Desde o início das curtas férias deste ano, estou ainda às
voltas com os escritos de John Maynard Keynes (JMK) sobre a sua proposta de
meados dos anos 40 para uma moeda comum e um sistema de clearing internacional e, em simultâneo, com os escritos revolucionários
do meu amigo José Cerqueira sobre alguns problemas não totalmente resolvidos do
mesmo JMK na Teoria Geral. Tarefa algo pesada para quem está um pouco perro
nestas questões da macroeconomia mais abstrata que me tem afastado de outras
leituras.
Mas mesmo nesta encruzilhada de leituras exigindo tempo
de leitura e maturação que a minha exigente vida profissional não proporciona,
não resisti a cruzar os meus tempos de leitura com a entrada no fascinante Not for Profit
de Martha Nussbaum.
Nussbaum é para mim a principal filósofa do
desenvolvimento hoje viva, que entrou irreversivelmente nos meus registos com
os seus escritos sobre a conceptualização e os problemas metodológicos de
medida da qualidade de vida, alguns dos quais escritos com Amartya Sen. É uma
referência de pensamento incontornável e a quem deve sempre recorrer-se quando
está em causa a conceptualização do desenvolvimento. Uma âncora segura.
Mas o Not for Profit – why democracy needs humanities
remete para outros domínios. É uma obra revigorante sobretudo para quem
trabalha em questões de educação e de formação e que, umas vezes por convicção
ideológica que não é o meu caso, outras por inerência de trabalho profissional,
tende a usar frequentemente o conceito de capital humano. Na verdade, a
utilização abusiva do conceito de skills ou mesmo de competências
enferma da perigosa e abusiva associação exclusiva dos processos educativos ao
seu contributo produtivo.

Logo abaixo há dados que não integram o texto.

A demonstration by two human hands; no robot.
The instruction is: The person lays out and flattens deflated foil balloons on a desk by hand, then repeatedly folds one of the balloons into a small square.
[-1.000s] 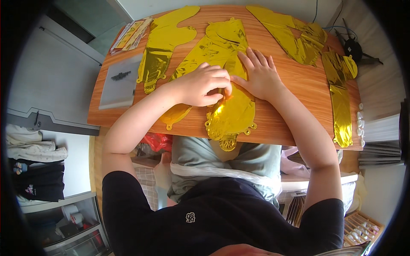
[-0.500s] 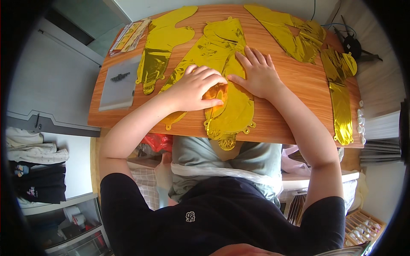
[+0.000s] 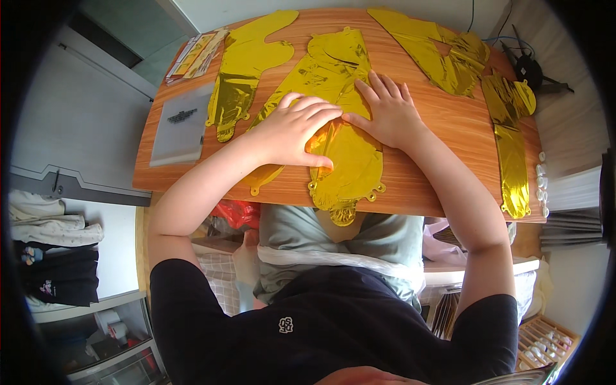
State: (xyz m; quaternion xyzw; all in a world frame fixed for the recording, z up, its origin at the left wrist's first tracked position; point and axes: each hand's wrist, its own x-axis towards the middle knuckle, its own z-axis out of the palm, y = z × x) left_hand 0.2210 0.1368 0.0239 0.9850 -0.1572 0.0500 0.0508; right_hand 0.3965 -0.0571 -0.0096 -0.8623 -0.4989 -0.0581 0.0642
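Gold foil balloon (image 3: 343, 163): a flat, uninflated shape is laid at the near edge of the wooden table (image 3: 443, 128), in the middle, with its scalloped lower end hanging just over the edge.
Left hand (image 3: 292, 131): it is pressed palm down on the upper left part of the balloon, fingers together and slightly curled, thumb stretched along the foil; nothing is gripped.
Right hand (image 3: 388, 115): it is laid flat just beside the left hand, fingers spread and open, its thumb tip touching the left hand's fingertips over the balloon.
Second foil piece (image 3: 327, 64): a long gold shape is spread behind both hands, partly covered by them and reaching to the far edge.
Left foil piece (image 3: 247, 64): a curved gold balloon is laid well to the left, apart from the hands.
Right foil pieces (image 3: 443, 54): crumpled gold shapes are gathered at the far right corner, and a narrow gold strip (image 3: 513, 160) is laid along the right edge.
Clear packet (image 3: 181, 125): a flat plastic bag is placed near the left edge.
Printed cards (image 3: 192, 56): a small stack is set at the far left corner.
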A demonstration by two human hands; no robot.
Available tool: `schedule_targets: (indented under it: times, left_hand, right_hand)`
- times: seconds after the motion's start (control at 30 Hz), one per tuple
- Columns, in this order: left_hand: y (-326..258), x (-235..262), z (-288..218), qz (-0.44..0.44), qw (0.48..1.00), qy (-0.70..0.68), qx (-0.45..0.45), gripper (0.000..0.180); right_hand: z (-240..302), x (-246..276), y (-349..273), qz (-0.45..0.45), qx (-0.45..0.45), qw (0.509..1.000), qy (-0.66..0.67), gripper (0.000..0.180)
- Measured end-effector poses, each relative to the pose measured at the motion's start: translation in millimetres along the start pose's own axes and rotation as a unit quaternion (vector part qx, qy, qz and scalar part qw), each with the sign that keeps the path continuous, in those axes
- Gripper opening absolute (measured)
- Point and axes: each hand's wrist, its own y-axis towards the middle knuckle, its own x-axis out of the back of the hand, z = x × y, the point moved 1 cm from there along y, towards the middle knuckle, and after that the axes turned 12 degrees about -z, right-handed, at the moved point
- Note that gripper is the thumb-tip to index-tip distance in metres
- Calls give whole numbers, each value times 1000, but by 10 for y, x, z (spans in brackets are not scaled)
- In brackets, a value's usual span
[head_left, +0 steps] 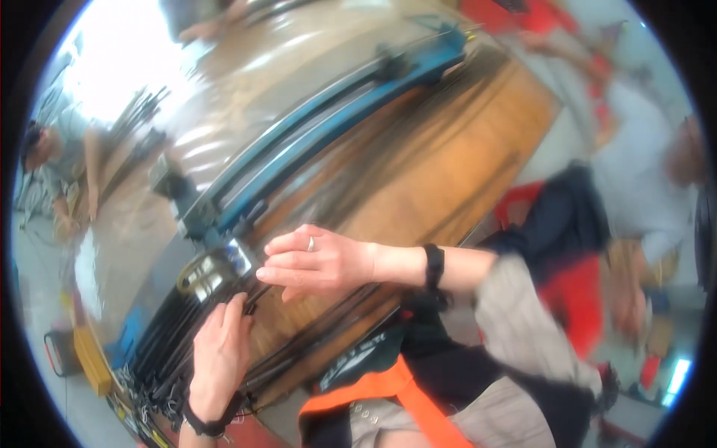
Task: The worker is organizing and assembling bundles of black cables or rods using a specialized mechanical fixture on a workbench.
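Note:
My right hand (317, 261), with a ring and a dark wristband, reaches in from the right. Its fingers stretch out flat, close to the metal end piece of a blue-railed bench machine. My left hand (222, 347) is lower and to the left, its fingers bent and pressed together next to the same end piece. Whatever lies between those fingertips is too small to make out. The end piece has a round, brass-coloured part (196, 275) and a shiny plate (237, 257). Thin dark strips (168, 328) lie beside and under my left hand.
The machine's long blue rail (328, 138) runs to the far right over a brown wooden tabletop (478, 134). A sheet-covered table (131, 224) stands on the left. People work at the left, the back and the right, near a red stool (575, 306).

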Motion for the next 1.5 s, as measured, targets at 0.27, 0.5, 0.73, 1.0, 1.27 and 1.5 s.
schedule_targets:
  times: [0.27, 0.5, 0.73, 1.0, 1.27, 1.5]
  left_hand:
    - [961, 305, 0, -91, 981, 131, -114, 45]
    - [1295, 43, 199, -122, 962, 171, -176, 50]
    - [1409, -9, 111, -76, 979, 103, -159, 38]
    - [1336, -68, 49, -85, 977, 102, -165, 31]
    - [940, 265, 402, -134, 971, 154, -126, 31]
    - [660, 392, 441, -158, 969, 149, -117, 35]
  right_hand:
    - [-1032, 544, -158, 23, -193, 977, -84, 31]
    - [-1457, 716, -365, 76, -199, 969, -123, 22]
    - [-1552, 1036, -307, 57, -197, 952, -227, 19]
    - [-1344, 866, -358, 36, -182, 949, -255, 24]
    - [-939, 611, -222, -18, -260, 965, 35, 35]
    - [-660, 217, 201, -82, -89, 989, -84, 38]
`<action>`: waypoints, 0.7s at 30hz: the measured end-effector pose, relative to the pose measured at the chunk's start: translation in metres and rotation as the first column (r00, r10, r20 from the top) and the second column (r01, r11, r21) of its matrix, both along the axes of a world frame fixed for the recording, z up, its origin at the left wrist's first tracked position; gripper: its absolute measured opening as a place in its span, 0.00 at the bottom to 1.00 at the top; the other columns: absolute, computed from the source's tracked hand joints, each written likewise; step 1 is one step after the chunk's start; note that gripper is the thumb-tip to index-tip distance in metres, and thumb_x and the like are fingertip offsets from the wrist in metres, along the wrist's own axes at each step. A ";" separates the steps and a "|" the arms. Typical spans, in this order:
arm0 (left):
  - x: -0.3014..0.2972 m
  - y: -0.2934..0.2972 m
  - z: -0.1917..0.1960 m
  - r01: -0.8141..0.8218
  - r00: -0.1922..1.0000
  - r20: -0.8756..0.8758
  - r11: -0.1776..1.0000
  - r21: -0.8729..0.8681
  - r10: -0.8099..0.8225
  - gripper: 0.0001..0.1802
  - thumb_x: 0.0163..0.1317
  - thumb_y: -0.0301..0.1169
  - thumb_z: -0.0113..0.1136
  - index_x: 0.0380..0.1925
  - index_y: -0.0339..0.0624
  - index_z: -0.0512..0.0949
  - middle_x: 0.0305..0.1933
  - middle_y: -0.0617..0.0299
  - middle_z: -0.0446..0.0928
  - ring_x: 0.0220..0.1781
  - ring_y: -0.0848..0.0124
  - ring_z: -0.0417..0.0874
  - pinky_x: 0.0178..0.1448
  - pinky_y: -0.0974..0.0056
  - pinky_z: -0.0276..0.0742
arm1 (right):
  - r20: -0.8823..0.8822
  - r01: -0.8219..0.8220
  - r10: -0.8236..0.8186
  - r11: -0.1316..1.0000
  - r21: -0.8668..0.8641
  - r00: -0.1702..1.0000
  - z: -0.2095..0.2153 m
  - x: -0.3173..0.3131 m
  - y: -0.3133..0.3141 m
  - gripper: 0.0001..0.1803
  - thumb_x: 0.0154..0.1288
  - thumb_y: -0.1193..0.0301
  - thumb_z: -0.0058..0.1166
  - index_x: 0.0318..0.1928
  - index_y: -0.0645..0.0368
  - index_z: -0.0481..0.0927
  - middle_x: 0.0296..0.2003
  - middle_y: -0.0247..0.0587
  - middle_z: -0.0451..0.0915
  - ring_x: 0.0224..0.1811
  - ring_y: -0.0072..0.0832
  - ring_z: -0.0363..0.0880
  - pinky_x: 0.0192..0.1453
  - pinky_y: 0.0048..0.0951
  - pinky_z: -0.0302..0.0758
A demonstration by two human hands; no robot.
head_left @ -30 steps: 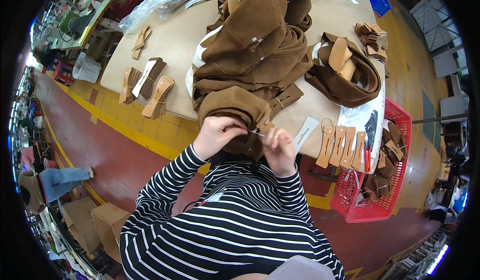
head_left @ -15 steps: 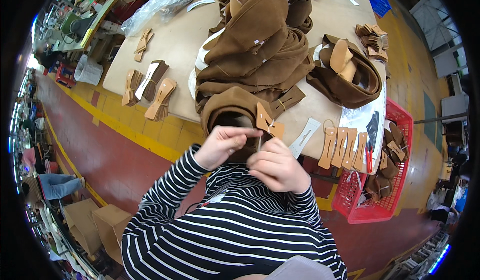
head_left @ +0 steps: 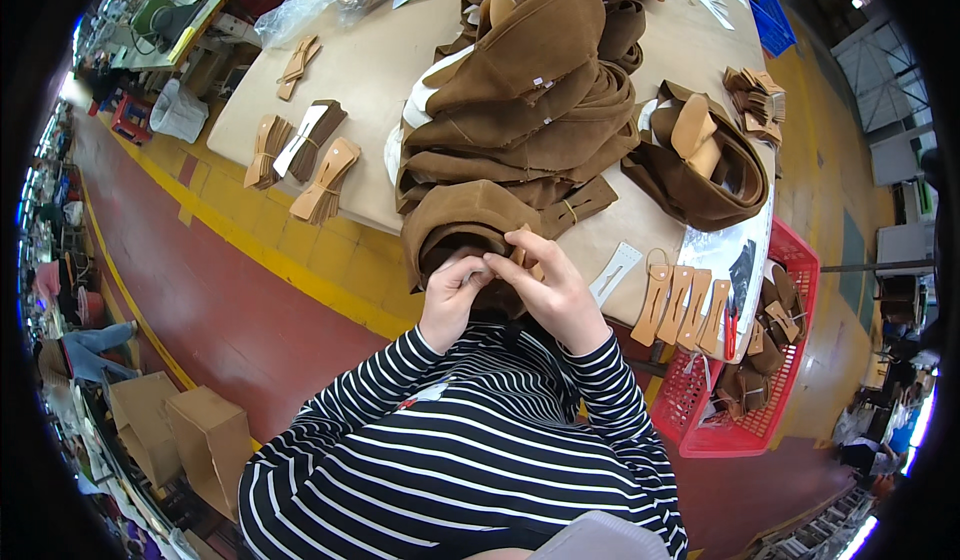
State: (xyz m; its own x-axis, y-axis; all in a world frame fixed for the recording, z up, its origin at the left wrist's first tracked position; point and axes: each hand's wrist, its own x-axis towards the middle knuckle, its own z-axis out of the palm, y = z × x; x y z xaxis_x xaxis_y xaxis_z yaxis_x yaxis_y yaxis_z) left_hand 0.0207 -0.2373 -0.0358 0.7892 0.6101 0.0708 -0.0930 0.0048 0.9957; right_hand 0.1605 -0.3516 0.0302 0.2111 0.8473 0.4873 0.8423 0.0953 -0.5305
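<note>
In front of my chest, a rolled brown suede-like piece (head_left: 465,205) lies at the near edge of a big heap of similar brown pieces (head_left: 510,110). My left hand (head_left: 450,300) is closed in a pinch at the roll's near opening. From the right, my right hand (head_left: 550,295) meets it, thumb and forefinger pressed together close to the left fingertips. Whatever is between the fingers is too small or too hidden to name. Just right of the roll, a stack of dark brown strips (head_left: 580,205) is bound with a yellowish band.
Tan tied leather bundles (head_left: 327,182) lie on the table's left. At right are a coiled brown piece (head_left: 690,160), a white slotted template (head_left: 614,272), several tan leather tabs (head_left: 680,305) and a red-handled tool (head_left: 730,332). Beyond the edge stands a red basket (head_left: 790,360) holding brown pieces.
My hands have come together at the roll's opening, the right fingertips moving left to meet the left ones. The tan tied pieces beside the right hand are now mostly hidden. The view has shifted slightly.
</note>
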 end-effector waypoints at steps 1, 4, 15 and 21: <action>-0.001 -0.005 -0.001 -0.107 0.994 0.007 0.994 0.001 0.107 0.05 0.66 0.21 0.56 0.37 0.30 0.80 0.38 0.63 0.78 0.39 0.76 0.75 0.45 0.73 0.72 | 0.078 0.007 -0.008 1.000 0.018 0.997 0.000 0.001 0.001 0.20 0.53 0.84 0.60 0.48 0.58 0.83 0.53 0.47 0.71 0.45 0.34 0.78 0.45 0.29 0.78; 0.000 -0.016 -0.001 -0.134 0.981 0.074 0.901 -0.412 0.179 0.05 0.67 0.23 0.57 0.38 0.33 0.81 0.37 0.65 0.78 0.37 0.78 0.73 0.40 0.74 0.69 | 0.089 0.026 -0.024 0.999 -0.030 0.996 -0.001 0.003 0.002 0.16 0.52 0.82 0.61 0.44 0.58 0.83 0.56 0.49 0.71 0.52 0.40 0.77 0.49 0.34 0.79; 0.003 -0.005 0.018 -0.104 0.992 -0.030 0.667 -0.738 0.121 0.07 0.64 0.21 0.59 0.42 0.32 0.80 0.36 0.60 0.81 0.26 0.81 0.69 0.30 0.77 0.64 | 0.090 -0.009 0.007 1.000 0.023 0.996 -0.010 0.006 0.008 0.15 0.49 0.78 0.63 0.39 0.58 0.77 0.56 0.49 0.69 0.42 0.38 0.74 0.44 0.34 0.77; -0.001 0.000 0.027 0.001 0.975 -0.222 1.000 -0.022 -0.006 0.08 0.62 0.22 0.61 0.40 0.30 0.83 0.36 0.60 0.84 0.38 0.76 0.83 0.45 0.72 0.78 | 0.071 -0.007 0.005 0.999 0.035 0.997 -0.013 0.008 0.005 0.15 0.49 0.78 0.63 0.40 0.59 0.77 0.56 0.49 0.69 0.40 0.37 0.73 0.44 0.34 0.77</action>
State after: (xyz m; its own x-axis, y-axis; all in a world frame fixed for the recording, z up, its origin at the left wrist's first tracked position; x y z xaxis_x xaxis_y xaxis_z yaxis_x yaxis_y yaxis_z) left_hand 0.0196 -0.2372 -0.0086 0.7857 0.6069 -0.1198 0.1305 0.0267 0.9911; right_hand 0.1686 -0.3463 0.0174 0.1696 0.8305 0.5305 0.8772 0.1181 -0.4655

Nussbaum contrapõe dois universos, a educação para o
lucro e a educação para a democracia, procurando mostrar que o conceito de
capital humano pode conduzir à deriva perigosa de associar a educação a um
simples contributo para a formação do produto de uma sociedade. Os riscos dessa
deriva são essencialmente desastrosos em períodos de vacas magras, pois nesses
períodos o disciplinador de serviço e há-os sempre em posição e disponíveis
recorre frequentemente ao argumento do contributo produtivo para o crescimento da
educação para fazer correr a tesoura orçamental.
O que nos vem dizer Nussbaum é que os domínios educativos
no domínio das humanidades e das artes são fundamentais para uma educação que
sirva a democracia e o seu fortalecimento. Assim se assiste a uma deriva de
cortes e perda de qualidade do ensino das humanidades e das artes com o
argumento do seu baixo contributo para o ambicionado crescimento económico. E
entrar nesta lógica de argumentação com a referência ao valor económico da língua
ou das artes (criatividade e indústrias culturais) será sempre um jogo perigoso.
As skills para a democracia não têm
necessariamente de gerar um contributo para o crescimento económico: “A educação
para o crescimento económico assentará provavelmente em padrões similares por
todo o lado, já que a prossecução do crescimento económico sem limites não
conduzirá a pensamento sensível à distribuição e à desigualdade social” (p.22).
Para quem como eu é profissionalmente obrigado a laborar em torno
dos conceitos de capital humano e de competências, a obra de Nussbaum é
revigorante e um alerta de sanidade mental para usar sem limites.
Para além disso, a obra de Nussbaum, professora na
Universidade de Chicago, é indicativa do clima de debate intelectual vigente em
muitas universidades americanas, mesmo que as forças republicanas se esforcem frequentemente
por limitar ou torpedear esse debate. Nussbaum e James Heckman, talvez o mais
relevante investigador NOBEL sobre o capital humano, discutiram estas questões
com elevação. Haveremos de voltar a este tema.